High-school-age kids board at West Natick. Or maybe I’m so old now that college kids look that young. Who knows. Soon we sweep the lower lip of Lake Cochituate as one girl carrying a sealed Starbucks coffee cup scurries up the aisle heading for the next car. In an unplanned instant the lurching train shoves her into an empty row of seats. Then, composing herself, she hurls herself at the vestibule doorway just as its heavy stainless steel pocket door reacts to yet one more sideways lurch – pinning her in the door frame as though waiting to chomp at the right moment. In a last shear act of will, she squeezes through before gazing back through a window – eyes filled with amazement at the gantlet she has just defeated.
It’s hard to write as events like this unfold. At first they are happening before my eyes and my real-time perspective leads me to write in the present tense. Yet by the time I have finished a paragraph, the event is old news and it feels odd to maintain any sort of present time. For continuity I stay in the present anyway. But if I do happen to drift into the past for no obvious reason, my slow typing is probably the cause.
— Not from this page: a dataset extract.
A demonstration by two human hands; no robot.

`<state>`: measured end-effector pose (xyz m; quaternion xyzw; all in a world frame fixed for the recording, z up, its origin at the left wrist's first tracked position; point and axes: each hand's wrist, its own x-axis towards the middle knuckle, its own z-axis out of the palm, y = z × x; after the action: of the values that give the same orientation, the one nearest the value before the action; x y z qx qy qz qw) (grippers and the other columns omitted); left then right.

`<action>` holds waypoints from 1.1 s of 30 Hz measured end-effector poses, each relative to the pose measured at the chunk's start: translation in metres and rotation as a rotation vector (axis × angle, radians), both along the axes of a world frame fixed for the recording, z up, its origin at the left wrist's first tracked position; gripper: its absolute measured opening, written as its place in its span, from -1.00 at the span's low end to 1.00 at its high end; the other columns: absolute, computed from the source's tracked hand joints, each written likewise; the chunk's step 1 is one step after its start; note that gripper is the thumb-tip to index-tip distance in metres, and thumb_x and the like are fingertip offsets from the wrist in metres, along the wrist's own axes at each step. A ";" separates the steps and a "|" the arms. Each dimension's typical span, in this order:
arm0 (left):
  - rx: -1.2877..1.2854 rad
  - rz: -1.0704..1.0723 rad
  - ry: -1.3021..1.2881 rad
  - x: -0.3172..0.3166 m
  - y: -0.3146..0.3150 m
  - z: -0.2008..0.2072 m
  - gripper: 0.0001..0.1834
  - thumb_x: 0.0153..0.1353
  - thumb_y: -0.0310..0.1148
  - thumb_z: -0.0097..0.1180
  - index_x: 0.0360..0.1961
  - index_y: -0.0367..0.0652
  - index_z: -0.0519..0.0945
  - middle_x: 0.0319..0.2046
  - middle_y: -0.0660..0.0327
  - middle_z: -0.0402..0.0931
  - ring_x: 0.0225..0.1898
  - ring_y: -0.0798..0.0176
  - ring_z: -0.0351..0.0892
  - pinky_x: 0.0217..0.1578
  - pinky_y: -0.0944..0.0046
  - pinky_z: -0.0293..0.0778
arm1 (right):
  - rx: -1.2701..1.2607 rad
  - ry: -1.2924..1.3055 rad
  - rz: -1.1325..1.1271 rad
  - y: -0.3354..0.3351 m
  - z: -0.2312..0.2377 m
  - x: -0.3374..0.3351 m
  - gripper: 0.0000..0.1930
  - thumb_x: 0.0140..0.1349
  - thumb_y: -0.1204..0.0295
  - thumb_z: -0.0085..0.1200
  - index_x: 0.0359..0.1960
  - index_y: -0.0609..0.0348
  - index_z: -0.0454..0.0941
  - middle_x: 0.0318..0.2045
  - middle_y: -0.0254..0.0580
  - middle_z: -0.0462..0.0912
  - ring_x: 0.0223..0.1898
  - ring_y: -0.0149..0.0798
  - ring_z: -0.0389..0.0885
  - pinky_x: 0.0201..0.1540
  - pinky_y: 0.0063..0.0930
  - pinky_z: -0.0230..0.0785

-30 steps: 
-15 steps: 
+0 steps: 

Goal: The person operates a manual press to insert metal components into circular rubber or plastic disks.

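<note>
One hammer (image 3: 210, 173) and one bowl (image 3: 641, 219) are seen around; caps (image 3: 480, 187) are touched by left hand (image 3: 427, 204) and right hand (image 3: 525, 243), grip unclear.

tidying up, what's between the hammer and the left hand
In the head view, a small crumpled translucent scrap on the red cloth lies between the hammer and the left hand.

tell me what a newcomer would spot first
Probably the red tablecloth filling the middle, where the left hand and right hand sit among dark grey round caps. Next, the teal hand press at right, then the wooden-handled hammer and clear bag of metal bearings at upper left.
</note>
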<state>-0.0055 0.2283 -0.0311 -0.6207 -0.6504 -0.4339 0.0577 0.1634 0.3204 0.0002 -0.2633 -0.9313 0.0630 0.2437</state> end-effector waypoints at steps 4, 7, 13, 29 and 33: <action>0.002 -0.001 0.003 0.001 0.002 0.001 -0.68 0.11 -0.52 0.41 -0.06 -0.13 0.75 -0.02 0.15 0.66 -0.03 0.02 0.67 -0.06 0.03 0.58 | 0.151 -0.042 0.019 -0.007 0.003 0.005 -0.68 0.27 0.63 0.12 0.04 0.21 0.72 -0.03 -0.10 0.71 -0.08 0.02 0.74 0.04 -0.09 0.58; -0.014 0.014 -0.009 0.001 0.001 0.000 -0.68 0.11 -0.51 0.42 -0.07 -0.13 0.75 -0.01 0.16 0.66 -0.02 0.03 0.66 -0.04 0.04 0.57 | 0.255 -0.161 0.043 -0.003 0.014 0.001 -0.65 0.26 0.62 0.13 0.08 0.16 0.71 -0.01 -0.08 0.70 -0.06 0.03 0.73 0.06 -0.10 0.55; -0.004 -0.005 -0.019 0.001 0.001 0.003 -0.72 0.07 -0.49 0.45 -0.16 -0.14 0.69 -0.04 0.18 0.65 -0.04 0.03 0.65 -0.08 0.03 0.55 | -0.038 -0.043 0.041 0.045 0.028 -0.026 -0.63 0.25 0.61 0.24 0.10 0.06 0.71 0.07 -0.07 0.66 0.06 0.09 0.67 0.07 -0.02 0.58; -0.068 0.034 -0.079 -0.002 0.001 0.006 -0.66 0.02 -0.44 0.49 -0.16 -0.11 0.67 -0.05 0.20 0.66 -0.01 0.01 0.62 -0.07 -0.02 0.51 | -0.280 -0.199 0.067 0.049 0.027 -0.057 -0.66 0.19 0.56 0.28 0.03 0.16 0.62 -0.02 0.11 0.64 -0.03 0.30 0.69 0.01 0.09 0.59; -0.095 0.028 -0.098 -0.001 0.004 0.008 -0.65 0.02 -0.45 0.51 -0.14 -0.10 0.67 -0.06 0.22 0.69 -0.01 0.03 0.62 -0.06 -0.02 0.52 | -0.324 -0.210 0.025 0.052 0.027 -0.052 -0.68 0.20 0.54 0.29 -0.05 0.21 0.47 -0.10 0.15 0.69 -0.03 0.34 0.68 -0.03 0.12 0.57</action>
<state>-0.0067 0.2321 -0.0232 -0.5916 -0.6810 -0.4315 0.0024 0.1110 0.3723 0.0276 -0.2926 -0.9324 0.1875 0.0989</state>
Few station stops are announced this morning and after our long express run, the train is rolling to a stop at Back Bay without any official recognition. In lieu of this, an impromptu announcement rises in its place…
“Mathew!” – an avuncular guy yells the length of the car looking back over my head.
“This is it – we gotta get off!”
Mathew acknowledges from far out of sight, agreeing to meet Mr. Avuncular outside on the platform. To those most unfamiliar with the railroad, what feels to me like repetitious station stop announcements are far more than mere railroad ritual.
During each commute, even among the well-initiated, announcements untangle the arrival and departure puzzle for that day, each one invoking the very same words as the day before to unlock the very same perplexities in the MBTA’s version of unraveling the ancient Gordian Knot. Today, as with each passing commute, I pick through the various scraps of evidence for where, when, and how the railroad might proceed until recalling Alexander’s solution against the challenge of that most mysterious braid. Breaking with protocol and tradition he simply cleaved the sacred mess wide open with one mighty stroke from his sword as if to say that puzzles are best dismissed if they do not require a solution.